[Start of section]

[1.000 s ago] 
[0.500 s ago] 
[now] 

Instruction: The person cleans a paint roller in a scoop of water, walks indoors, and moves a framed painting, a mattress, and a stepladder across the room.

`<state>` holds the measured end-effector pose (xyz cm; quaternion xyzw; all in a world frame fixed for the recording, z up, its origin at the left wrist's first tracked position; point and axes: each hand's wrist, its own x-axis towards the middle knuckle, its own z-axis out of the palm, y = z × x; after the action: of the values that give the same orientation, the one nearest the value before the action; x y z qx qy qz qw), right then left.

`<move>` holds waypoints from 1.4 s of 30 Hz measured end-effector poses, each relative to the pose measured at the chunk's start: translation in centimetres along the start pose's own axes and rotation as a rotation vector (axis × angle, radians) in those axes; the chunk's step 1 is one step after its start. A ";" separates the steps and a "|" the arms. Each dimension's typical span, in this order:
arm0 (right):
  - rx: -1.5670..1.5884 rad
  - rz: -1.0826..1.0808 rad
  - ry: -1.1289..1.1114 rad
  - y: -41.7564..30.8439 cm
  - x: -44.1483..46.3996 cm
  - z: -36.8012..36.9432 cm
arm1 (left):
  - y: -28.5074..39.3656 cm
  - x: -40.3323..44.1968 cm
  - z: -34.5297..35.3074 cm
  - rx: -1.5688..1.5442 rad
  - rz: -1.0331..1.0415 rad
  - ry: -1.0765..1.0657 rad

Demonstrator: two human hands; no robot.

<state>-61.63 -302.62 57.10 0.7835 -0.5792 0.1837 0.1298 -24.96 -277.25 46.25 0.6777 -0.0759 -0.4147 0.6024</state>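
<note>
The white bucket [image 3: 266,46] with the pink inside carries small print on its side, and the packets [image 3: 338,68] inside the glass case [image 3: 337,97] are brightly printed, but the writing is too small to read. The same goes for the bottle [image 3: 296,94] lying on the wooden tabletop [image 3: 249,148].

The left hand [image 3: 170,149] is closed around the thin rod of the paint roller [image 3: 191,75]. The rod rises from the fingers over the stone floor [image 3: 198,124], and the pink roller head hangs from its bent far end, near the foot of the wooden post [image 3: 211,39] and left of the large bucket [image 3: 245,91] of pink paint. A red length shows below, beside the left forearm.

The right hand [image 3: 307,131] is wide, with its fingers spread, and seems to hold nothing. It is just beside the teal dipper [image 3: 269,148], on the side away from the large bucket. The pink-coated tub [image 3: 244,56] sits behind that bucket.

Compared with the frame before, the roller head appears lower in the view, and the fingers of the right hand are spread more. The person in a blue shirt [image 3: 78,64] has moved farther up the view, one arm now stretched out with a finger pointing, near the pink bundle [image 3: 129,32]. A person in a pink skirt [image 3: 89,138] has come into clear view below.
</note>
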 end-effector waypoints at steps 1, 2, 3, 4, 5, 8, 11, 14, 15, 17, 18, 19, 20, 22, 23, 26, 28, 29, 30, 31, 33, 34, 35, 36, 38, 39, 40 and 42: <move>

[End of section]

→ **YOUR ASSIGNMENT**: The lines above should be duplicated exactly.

→ **YOUR RESPONSE**:
[1.000 s ago] 
[0.500 s ago] 
[now] 

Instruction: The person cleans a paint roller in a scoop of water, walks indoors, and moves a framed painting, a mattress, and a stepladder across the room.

`<state>` holds the measured end-effector pose (xyz cm; quaternion xyzw; all in a world frame fixed for the recording, z up, its origin at the left wrist's first tracked position; point and axes: each hand's wrist, its own x-axis towards the middle knuckle, its own z-axis out of the palm, y = z × x; after the action: of the values that give the same orientation, the one nearest the value before the action; x y z qx qy qz qw), right then left.

`<move>` holds waypoints from 1.4 s of 30 Hz measured end-effector poses, each relative to the pose measured at the chunk's start: translation in centimetres along the start pose's own axes and rotation as a rotation vector (axis × angle, radians) in those axes; the chunk's step 1 is one step after its start. A ";" separates the steps and a "|" the arms. Each dimension's typical span, in this order:
arm0 (right):
  - rx: -1.5670..1.5884 rad
  - rz: -1.0826..1.0808 rad
  - ry: -1.1289..1.1114 rad
  - y: -41.7564..30.8439 cm
  - x: -44.1483..46.3996 cm
  - z: -36.8012..36.9432 cm
arm1 (left):
  - y: -28.5074..39.3656 cm
  - x: -40.3323..44.1968 cm
  - z: -34.5297..35.3074 cm
  - rx: -1.5688..1.5442 rad
  - rz: -1.0331..1.0415 rad
  - ry: -1.0765..1.0657 rad

Demonstrator: two human hands; no robot.

<state>-61.63 -302.62 57.10 0.7835 -0.5792 0.1837 0.1298 -24.96 -277.25 46.25 0.6777 -0.0759 -0.4147 0.6024</state>
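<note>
The white bucket [image 3: 266,46] with the pink inside carries small print on its side, and the packets [image 3: 338,68] inside the glass case [image 3: 337,97] are brightly printed, but the writing is too small to read. The same goes for the bottle [image 3: 296,94] lying on the wooden tabletop [image 3: 249,148].

The left hand [image 3: 170,149] is closed around the thin rod of the paint roller [image 3: 191,75]. The rod rises from the fingers over the stone floor [image 3: 198,124], and the pink roller head hangs from its bent far end, near the foot of the wooden post [image 3: 211,39] and left of the large bucket [image 3: 245,91] of pink paint. A red length shows below, beside the left forearm.

The right hand [image 3: 307,131] is wide, with its fingers spread, and seems to hold nothing. It is just beside the teal dipper [image 3: 269,148], on the side away from the large bucket. The pink-coated tub [image 3: 244,56] sits behind that bucket.

Compared with the frame before, the roller head appears lower in the view, and the fingers of the right hand are spread more. The person in a blue shirt [image 3: 78,64] has moved farther up the view, one arm now stretched out with a finger pointing, near the pink bundle [image 3: 129,32]. A person in a pink skirt [image 3: 89,138] has come into clear view below.
</note>
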 end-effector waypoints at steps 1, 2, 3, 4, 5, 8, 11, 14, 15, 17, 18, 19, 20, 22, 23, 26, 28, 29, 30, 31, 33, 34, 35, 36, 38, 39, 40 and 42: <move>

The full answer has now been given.